WHAT YOU HAVE TO DO: Write out the listing below in its entirety, minus the pictures, without changing a word.

DATA SECTION:

——

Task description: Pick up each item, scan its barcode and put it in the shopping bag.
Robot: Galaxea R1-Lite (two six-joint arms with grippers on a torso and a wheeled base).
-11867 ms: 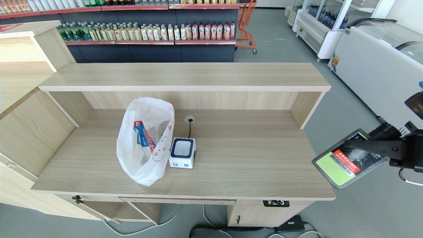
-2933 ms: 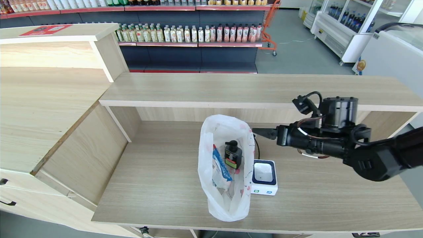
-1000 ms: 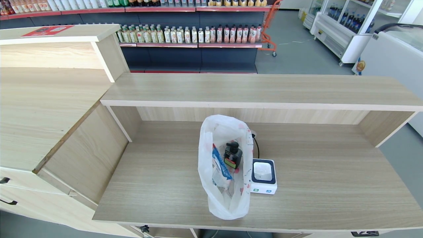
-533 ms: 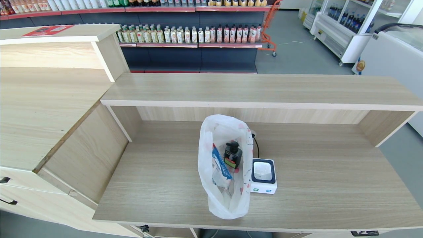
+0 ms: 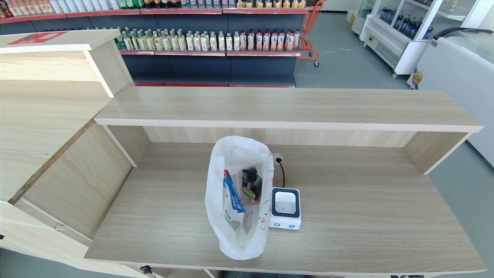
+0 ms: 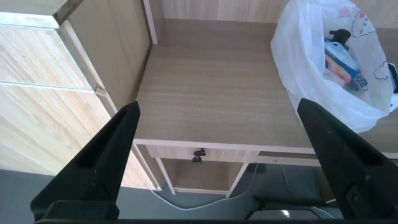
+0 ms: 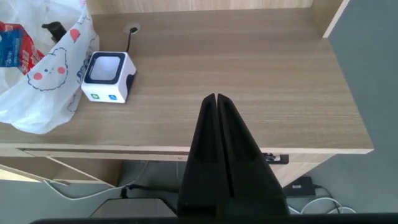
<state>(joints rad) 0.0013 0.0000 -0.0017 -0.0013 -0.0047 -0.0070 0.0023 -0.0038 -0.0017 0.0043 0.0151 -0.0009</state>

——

RESULT:
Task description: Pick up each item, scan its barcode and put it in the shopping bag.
Robot: Galaxea R1-Lite (two six-joint arms with grippers on a torso and a wheeled base).
-11867 ms: 
-2933 ms: 
-1000 ms: 
-533 ms: 
+0 ms: 
+0 ms: 
+0 ms: 
<state>(joints rad) 0.0013 0.0000 -0.0017 -0.0013 -0.0047 -0.0070 0.0023 -0.0038 -0.0017 0.0043 0.0151 -0.0009</state>

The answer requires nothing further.